START Records for this exercise

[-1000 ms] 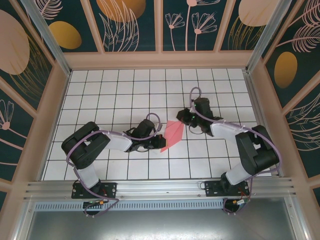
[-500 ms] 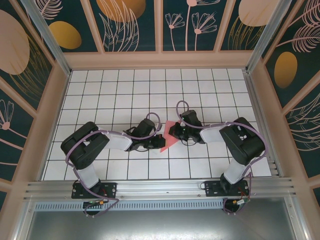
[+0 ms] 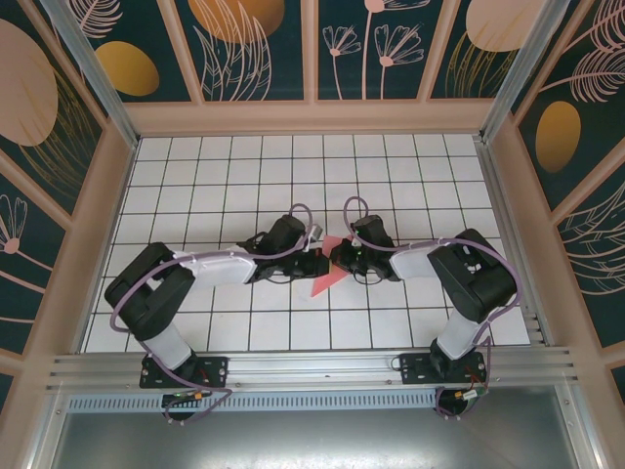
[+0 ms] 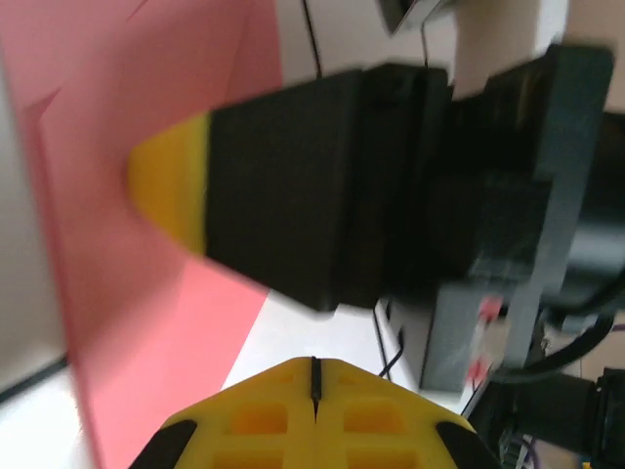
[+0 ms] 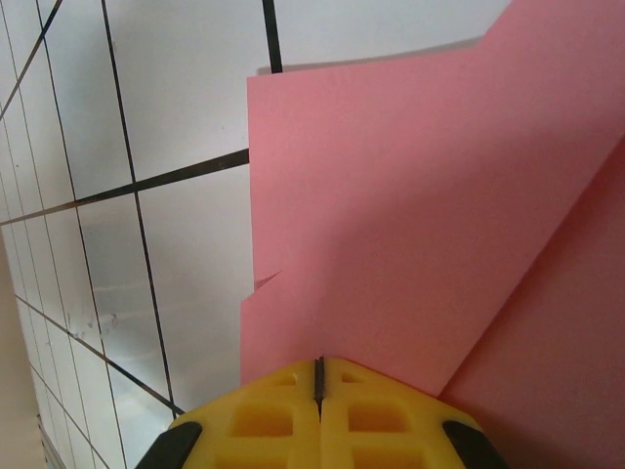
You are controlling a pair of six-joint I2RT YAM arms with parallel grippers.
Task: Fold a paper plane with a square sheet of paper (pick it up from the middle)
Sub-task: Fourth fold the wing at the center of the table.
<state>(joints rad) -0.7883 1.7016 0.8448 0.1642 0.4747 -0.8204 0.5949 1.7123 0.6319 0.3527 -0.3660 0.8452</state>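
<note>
The square sheet of paper (image 3: 325, 280) lies as a creased salmon-pink wedge on the white grid, between the two grippers. My left gripper (image 3: 314, 262) is shut at the wedge's left edge. My right gripper (image 3: 340, 256) is shut and sits on top of the paper from the right. In the left wrist view my shut yellow jaws (image 4: 314, 367) hover over bare table beside the pink sheet (image 4: 127, 283), where the right gripper's yellow fingertip (image 4: 168, 188) rests on it. The right wrist view has the shut jaws (image 5: 317, 369) over folded pink layers (image 5: 420, 215) with a diagonal crease.
The white gridded table (image 3: 244, 176) stretches open behind and to both sides of the arms. Wooden-framed patterned walls (image 3: 88, 205) close it in on three sides. A metal rail (image 3: 312, 366) runs along the near edge.
The right gripper has swung left onto the paper and stayed there. The left arm has stretched out to the right, bringing its gripper up against the wedge; less pink shows now.
</note>
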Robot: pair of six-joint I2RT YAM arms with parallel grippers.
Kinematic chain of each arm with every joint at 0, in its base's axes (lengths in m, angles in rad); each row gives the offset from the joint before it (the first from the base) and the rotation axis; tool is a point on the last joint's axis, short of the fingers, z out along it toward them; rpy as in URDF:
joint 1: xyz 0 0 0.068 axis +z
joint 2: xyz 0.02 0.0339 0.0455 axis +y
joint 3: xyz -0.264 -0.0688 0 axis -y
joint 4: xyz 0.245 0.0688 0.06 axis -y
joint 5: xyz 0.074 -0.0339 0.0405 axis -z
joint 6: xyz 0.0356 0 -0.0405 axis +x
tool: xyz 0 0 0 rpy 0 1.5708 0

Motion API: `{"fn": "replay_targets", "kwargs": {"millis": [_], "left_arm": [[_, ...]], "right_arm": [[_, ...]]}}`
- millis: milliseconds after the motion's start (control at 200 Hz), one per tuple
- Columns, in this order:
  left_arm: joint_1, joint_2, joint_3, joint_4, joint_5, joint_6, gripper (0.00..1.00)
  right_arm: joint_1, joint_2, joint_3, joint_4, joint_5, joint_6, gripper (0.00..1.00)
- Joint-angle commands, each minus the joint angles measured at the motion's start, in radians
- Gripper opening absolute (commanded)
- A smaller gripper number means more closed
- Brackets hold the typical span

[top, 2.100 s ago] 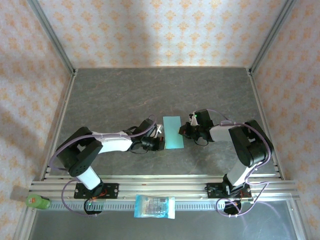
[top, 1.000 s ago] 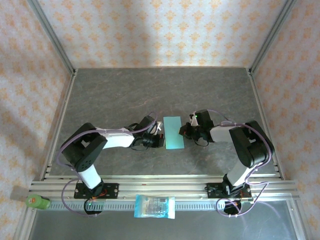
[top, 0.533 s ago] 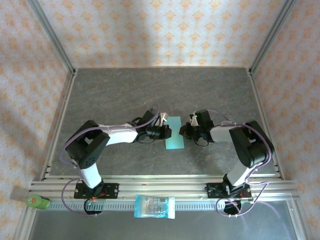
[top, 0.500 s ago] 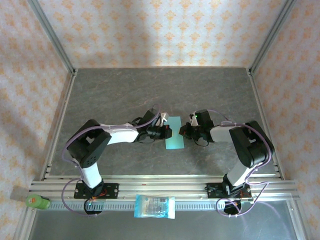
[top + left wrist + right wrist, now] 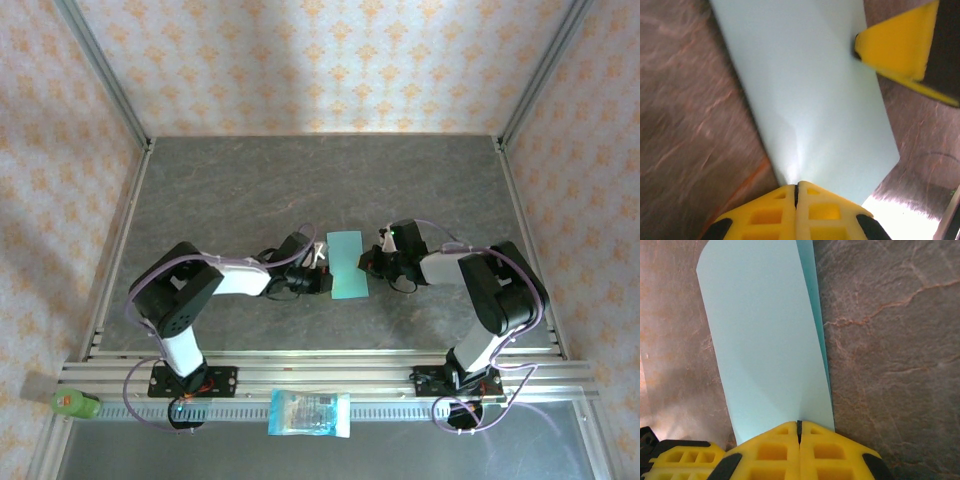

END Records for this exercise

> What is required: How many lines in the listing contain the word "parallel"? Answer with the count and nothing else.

> Reply: 2